She was drawn towards it, in a way far different from the draw she had felt to the false numbness Chara had proffered, than the need to feed that had moved her hand without her will, than the sleep that her weary mind nearly demanded. It was like the beckoning steam from a warm bath, like being called into the embrace of... well.
What she assumed being welcomed by family would feel like.
She was used to dismissing the sting of her loneliness, though, accustomed to shrugging it away by her years spent with only herself and her butterflies for company, and squared her shoulders, smiling with as much excitement as her weary body would allow to her insect companions before, with one last, hard stare towards the Flower Room (the empty doorway stared back, seeming to grow even darker), she stepped over the threshold of the unknown.
The harmonious calm of looking on the ancient runes seemed to extend into the air itself along this path, as she walked carefully along the slowly descending, slightly slippery tunnel (rivulets of water trickled across the craggy floor, forming puddles here and there, and she nearly fell as she turned a corner, barely catching herself against the rough stone wall and scraping her cheek raw), dismissing all but the very worst of her pain and her worry.
The gnawing, persistent bite of her hunger left her entirely, only the familiar emptiness of momentarily denied food left in its wake, and as the stony walkway led her further, steadily downwards, the darkness around her fled as well. Clumps of lavender, glowing mushrooms, gently frilled like jellyfish, began to grow on the walls soon after entering the tunnel, and cast a comforting, cool light across the stone, reflecting in the water and humming a quiet song to themselves. The breeze was different here as well, cool and wet but seeming like it was encouraging her forward, rather than blowing hot into her face like the breath of a ravening beast.
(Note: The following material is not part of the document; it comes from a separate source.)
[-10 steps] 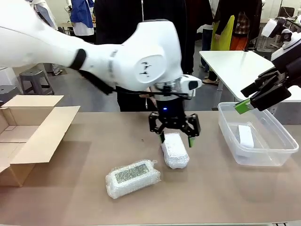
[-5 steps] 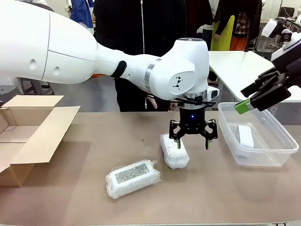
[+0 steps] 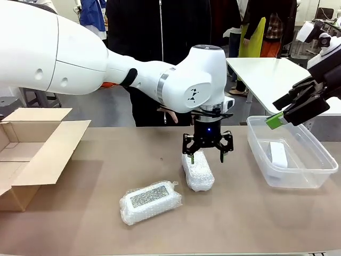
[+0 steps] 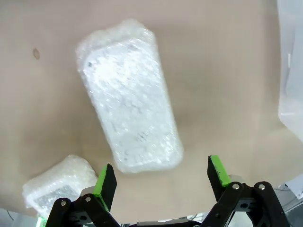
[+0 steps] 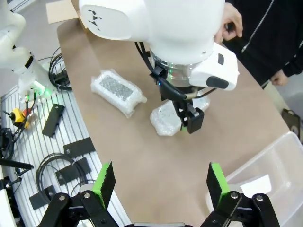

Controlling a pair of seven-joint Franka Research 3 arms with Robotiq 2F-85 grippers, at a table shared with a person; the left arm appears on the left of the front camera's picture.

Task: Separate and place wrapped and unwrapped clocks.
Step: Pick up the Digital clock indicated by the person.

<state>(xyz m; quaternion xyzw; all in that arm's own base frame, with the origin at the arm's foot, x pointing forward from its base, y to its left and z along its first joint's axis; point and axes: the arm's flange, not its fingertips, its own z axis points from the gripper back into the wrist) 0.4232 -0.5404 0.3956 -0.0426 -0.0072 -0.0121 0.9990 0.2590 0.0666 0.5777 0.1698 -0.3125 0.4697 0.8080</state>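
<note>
Two wrapped clocks lie mid-table. One is a plain bubble-wrap bundle (image 3: 198, 172) (image 4: 130, 118) (image 5: 165, 121). The other bundle (image 3: 151, 201) (image 5: 117, 92) (image 4: 56, 191) shows a grey speckled panel and lies nearer the front. My left gripper (image 3: 206, 159) (image 4: 162, 177) (image 5: 188, 119) hangs open just above the plain bundle's far end, with nothing between its fingers. A smooth white block, the unwrapped clock (image 3: 278, 153) (image 5: 249, 186), lies in the clear plastic bin (image 3: 314, 176) (image 5: 284, 156). My right gripper (image 3: 275, 112) (image 5: 160, 182) is open and held high over the bin's near-left side.
An open cardboard box (image 3: 32, 154) stands at the table's left. A person in dark clothes stands behind the far edge, one hand (image 5: 229, 21) near it. A white side table (image 3: 266, 74) stands beyond the bin. Bare tabletop lies between box and bundles.
My left gripper swung right past the plain bundle, then came back left over its far end, turning at the wrist. Bundles, bin and right arm have stayed put.
</note>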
It was almost like she wasn't on a dire mission to save an entire race of people, as she walked along to the whispered song of the dripping water and the glowing mushrooms, like she didn't have the crushing weight of a mountain putting pressure on her ears, or a horrendously broken arm, or a mission that she wasn't sure she could accomplish. For the first time that she could honestly recall, she actually felt at ease, almost peaceful, and Aliza, allowing herself a small smile, hugged her mother's journal to her chest, simply sighing and taking in the reprieve.
She had a feeling it wouldn't last forever... might as well enjoy it.
The tunnel took her further and further underground as time passed on, growing steadily more damp the further she traveled downwards, but just as she was beginning to worry that it would never end, that the path would take her all the way under a lake that she wouldn't be able to traverse (she had never learned to swim, gramma hadn't cared enough to bother to teach her, while she'd been able), it flattened out abruptly, her toes bruising in her boots as she kicked the suddenly even ground. It went on a few more feet, ten at most, before opening into a wide, open aired seating area, almost like a receiving room. The walls were lined with more clumps of mushrooms, the water rotted remains of wooden tables, and intricately carved stone benches, any cushions they had borne degraded long ago by the clime...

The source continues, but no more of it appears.